CHAPITRE V. ON SE SAISIT DE JÉSUS.

15. « Le Sauveur parlait encore, disent saint Matthieu et saint Marc, et voici que Judas, l’un des douze, se présenta, accompagné d’une foule nombreuse, armée de glaives et de bâtons, et envoyée par les princes des prêtres et par les anciens du peuple. Or, celui qui le livra, leur avait donné ce signal : Celui que j’embrasserai, c’est lui-même, emparez-vous de lui.

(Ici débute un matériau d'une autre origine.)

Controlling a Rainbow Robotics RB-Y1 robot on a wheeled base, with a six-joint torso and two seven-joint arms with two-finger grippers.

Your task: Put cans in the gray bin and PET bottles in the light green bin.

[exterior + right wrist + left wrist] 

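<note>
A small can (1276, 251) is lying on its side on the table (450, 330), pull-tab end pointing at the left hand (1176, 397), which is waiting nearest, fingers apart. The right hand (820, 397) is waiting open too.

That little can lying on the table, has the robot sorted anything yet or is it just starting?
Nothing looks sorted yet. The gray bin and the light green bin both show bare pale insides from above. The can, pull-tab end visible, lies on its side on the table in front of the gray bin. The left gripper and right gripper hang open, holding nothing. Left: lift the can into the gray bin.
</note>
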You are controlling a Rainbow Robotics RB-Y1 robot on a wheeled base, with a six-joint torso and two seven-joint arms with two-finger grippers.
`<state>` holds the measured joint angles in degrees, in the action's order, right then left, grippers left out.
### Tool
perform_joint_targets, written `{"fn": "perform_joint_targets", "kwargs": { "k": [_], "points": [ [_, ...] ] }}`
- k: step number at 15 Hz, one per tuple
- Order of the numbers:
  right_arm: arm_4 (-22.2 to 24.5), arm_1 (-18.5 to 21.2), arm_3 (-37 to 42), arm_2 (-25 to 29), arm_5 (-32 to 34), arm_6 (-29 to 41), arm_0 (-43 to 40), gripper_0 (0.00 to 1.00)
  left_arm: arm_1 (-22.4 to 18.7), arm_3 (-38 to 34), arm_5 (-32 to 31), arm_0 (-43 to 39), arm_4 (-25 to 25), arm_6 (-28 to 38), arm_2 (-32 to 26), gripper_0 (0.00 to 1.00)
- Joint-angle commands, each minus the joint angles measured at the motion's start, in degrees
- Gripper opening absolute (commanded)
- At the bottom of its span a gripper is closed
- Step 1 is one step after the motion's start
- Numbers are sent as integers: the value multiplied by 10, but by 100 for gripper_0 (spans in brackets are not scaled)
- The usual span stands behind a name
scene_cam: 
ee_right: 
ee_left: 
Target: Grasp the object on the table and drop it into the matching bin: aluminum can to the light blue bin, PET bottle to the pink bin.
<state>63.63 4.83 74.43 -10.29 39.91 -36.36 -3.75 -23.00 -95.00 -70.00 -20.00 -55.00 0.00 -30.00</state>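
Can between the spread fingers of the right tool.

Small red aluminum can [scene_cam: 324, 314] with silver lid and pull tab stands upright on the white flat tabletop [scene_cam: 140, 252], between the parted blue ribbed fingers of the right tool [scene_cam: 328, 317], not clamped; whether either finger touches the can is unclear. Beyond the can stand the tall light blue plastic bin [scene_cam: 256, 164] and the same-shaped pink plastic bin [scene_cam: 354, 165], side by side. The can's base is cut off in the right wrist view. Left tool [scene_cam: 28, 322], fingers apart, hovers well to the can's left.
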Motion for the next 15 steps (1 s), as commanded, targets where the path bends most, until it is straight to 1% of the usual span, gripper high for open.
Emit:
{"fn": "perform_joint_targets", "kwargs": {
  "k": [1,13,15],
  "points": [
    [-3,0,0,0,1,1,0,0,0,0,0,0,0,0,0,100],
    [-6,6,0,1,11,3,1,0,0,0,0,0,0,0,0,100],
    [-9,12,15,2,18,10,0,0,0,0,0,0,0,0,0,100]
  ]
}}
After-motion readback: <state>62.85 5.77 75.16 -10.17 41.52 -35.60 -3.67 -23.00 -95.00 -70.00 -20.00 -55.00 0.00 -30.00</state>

Et s’approchant de Jésus, il lui dit : Je vous salue, maître, et il l’embrassa[5]. » La première parole que Jésus prononça, c’est celle-ci, rapportée par saint Luc : « Judas, tu trahis le Fils de l’homme par un baiser[6] ; » la seconde est celle de saint Matthieu : « Mon ami, pourquoi est tu vend ? » Enfin une troisième parole nous est conservée par saint Jean : « Qui cherchez-vous ? Ils lui répondirent : Jésus de Nazareth. Jésus leur dit : C’est moi. Or, au milieu d’eux se trouvait Judas, qui le livrait. Quand donc il leur eut dit : C’est moi ; ils allèrent à la renverse et tombèrent à terre. Après cela, il leur demanda encore une fois : Qui cherchez-vous ? Ils lui dirent : Jésus de Nazareth. Jésus leur répondit : Je vous ai dit que c’est moi. Si donc c’est moi que vous cherchez, laissez aller ceux-ci. Afin que cette parole qu’il avait prononcée, fut accomplie : Je n’ai perdu aucun de ceux que vous m’avez donnés[7]. »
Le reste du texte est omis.